Go through each line of the records below and count those with the word "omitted". Give only the count.

#### DATA PROVIDED ####

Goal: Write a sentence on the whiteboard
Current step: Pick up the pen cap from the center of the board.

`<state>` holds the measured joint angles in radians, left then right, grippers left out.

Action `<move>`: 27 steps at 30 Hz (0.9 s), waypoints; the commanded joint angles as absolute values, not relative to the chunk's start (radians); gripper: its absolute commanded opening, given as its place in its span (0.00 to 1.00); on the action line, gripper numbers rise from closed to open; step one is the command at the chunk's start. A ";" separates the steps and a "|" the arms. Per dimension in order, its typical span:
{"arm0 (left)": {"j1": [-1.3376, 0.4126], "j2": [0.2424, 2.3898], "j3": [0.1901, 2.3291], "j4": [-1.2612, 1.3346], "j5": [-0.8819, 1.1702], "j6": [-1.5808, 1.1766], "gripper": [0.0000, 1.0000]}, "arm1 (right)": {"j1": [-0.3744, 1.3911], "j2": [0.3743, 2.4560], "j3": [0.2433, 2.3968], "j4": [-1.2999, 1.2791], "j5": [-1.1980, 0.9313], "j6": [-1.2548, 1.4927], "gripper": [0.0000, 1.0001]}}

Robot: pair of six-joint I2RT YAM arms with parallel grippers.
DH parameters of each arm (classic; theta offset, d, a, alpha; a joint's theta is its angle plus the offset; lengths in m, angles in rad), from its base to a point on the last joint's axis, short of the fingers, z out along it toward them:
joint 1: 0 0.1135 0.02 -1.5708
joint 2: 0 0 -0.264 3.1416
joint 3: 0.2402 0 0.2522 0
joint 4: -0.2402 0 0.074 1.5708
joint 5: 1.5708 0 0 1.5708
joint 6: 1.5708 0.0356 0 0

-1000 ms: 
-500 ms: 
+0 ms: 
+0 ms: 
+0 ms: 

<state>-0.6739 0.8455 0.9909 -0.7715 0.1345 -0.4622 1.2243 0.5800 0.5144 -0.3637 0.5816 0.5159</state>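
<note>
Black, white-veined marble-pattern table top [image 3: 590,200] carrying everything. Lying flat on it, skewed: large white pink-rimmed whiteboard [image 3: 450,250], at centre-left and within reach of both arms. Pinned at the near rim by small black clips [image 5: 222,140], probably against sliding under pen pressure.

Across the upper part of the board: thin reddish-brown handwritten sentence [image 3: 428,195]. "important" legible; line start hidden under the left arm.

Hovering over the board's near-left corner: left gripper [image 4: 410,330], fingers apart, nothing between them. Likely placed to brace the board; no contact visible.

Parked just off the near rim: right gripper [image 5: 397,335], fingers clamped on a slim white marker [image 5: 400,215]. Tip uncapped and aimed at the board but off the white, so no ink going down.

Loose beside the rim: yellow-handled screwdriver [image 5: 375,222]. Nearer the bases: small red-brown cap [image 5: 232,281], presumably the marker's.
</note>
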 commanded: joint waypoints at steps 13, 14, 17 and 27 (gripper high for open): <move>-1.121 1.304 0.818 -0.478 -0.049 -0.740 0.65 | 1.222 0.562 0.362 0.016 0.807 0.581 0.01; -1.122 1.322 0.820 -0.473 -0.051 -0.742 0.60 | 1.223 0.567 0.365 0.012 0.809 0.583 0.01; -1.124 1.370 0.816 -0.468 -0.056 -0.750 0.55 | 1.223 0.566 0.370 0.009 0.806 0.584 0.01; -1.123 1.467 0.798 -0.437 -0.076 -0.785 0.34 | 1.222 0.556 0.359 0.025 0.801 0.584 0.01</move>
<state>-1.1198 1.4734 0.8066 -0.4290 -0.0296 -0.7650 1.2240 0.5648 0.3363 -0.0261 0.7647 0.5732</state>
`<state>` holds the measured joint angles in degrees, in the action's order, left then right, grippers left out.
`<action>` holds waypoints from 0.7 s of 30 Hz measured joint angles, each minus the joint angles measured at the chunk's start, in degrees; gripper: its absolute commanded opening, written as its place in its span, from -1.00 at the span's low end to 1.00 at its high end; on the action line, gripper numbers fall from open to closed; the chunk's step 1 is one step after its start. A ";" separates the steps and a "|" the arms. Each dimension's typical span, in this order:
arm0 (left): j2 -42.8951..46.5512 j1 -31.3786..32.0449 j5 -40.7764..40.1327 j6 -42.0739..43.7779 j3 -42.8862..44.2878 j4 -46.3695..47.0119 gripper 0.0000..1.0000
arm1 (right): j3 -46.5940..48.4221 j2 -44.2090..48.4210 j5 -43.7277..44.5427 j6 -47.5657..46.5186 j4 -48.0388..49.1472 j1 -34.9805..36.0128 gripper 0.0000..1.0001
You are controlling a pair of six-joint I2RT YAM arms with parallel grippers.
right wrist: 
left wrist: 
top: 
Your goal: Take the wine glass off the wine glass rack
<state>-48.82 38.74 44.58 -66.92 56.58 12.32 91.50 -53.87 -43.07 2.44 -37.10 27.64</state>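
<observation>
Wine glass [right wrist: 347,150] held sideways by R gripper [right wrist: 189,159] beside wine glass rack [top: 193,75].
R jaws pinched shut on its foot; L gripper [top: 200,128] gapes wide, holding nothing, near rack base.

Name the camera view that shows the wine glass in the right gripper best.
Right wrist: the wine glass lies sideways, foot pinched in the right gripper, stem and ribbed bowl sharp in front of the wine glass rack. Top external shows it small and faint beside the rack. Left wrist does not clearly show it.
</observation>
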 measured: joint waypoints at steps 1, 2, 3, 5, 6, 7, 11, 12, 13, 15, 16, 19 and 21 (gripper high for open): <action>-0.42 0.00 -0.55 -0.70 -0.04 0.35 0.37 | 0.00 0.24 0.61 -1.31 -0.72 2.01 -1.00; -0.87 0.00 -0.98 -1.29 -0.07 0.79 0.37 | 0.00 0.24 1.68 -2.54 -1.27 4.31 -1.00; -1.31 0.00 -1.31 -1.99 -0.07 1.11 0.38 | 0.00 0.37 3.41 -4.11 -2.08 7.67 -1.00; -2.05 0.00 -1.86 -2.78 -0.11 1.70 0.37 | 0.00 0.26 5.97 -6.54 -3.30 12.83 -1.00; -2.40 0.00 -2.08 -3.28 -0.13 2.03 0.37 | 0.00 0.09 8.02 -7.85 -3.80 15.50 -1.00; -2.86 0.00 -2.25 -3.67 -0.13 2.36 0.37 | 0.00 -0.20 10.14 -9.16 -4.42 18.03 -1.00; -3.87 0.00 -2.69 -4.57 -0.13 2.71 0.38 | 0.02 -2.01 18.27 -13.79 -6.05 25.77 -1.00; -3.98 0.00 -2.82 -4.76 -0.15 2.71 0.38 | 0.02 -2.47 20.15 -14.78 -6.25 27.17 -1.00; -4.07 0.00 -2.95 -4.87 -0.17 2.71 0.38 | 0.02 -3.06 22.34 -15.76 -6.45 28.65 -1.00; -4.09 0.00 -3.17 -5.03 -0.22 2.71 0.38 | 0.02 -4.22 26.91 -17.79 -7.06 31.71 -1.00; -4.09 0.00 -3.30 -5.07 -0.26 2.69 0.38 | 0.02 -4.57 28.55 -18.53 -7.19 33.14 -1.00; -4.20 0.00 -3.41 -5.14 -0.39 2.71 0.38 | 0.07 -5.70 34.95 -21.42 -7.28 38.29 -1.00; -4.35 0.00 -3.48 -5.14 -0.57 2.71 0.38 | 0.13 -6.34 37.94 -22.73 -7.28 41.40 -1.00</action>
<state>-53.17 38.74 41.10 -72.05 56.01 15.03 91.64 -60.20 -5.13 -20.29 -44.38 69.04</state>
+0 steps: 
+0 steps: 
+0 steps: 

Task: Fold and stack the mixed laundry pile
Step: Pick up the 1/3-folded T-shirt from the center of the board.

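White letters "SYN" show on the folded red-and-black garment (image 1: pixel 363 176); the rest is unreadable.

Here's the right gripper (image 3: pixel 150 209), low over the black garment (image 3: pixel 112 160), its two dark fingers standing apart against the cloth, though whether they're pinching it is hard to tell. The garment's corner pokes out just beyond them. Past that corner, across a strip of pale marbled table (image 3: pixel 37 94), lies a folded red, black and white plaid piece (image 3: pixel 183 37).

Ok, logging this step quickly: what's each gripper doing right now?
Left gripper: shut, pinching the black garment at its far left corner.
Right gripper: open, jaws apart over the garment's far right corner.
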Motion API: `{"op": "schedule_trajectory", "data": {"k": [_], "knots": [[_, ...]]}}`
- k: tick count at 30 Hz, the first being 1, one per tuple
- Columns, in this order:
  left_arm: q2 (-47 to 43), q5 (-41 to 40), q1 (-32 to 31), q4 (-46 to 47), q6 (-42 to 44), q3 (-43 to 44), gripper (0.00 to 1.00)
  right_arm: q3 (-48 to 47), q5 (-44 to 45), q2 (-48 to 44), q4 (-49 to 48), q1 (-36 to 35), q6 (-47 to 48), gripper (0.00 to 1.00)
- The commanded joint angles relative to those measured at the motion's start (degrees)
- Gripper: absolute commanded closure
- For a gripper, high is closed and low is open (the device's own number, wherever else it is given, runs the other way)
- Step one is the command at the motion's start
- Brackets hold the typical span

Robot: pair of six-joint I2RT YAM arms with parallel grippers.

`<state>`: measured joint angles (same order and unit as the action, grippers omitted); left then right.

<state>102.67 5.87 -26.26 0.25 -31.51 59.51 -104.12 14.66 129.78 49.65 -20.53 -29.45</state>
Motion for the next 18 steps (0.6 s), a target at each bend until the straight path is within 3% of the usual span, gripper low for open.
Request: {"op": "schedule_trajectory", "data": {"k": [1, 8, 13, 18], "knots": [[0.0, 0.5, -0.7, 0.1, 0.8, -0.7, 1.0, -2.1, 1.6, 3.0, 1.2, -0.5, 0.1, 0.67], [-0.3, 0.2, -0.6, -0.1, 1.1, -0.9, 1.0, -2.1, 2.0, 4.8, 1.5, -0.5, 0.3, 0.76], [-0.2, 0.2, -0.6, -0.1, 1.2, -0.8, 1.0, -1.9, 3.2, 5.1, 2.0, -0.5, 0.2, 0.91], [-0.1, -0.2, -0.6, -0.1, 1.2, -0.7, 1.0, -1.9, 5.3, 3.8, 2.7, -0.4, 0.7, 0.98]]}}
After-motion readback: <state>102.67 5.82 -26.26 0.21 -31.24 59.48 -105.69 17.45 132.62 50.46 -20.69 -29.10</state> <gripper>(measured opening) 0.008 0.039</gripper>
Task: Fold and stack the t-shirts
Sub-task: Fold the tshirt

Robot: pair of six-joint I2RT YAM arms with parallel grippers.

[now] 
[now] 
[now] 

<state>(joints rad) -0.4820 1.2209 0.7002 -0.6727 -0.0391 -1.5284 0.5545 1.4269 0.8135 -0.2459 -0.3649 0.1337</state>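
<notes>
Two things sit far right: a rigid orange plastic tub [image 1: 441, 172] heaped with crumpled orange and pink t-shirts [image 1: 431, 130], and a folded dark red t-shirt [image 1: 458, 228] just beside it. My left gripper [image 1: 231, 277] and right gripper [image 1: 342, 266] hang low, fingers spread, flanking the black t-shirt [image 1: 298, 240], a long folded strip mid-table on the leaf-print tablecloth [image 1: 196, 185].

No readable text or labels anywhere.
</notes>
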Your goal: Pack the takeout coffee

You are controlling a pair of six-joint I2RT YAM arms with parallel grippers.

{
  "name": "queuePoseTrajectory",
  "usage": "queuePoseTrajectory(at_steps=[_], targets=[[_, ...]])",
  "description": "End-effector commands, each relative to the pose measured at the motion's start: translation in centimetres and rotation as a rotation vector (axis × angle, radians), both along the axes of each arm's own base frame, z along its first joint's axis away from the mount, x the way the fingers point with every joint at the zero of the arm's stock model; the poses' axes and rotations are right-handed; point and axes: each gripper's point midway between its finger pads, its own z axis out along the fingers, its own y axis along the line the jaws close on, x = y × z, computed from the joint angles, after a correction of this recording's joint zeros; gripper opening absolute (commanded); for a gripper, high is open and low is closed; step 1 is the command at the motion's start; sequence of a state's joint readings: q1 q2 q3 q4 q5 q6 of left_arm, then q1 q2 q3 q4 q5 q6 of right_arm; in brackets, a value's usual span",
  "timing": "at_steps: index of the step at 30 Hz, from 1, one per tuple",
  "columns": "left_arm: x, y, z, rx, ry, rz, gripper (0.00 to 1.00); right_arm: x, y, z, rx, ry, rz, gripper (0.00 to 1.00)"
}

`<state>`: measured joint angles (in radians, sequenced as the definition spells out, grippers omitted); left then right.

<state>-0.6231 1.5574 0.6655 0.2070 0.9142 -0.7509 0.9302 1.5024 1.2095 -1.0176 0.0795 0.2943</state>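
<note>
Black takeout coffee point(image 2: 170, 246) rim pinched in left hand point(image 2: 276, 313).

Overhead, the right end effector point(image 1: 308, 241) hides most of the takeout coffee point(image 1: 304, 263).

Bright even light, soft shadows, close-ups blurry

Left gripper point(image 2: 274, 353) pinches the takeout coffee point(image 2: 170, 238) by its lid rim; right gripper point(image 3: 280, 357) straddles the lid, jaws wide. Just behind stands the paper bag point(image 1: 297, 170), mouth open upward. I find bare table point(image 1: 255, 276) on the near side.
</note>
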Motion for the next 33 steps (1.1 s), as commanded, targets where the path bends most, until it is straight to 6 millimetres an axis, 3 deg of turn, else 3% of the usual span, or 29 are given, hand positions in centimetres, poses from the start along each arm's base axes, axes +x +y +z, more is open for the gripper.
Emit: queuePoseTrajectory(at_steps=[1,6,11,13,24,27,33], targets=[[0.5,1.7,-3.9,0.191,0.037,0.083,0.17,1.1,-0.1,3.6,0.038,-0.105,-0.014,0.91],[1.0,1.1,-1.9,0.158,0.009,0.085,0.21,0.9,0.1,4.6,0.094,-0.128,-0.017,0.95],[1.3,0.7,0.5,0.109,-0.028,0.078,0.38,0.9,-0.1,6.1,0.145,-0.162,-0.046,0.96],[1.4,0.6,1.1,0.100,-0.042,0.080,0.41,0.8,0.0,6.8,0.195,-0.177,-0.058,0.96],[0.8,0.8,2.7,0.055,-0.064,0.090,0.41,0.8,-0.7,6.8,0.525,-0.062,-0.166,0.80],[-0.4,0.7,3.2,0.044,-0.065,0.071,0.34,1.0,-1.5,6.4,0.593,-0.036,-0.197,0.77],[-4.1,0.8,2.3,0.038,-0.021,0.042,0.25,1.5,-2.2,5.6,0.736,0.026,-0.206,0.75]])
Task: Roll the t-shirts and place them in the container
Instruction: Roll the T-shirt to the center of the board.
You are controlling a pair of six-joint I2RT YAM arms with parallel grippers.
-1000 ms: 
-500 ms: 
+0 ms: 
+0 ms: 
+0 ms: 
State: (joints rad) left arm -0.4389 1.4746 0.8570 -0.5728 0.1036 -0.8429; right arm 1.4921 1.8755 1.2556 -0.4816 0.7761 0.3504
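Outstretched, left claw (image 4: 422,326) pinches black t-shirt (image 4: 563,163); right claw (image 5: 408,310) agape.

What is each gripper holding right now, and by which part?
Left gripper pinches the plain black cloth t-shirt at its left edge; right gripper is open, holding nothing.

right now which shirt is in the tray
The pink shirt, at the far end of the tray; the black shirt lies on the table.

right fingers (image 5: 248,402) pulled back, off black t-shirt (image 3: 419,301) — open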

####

TASK OUTPUT: 2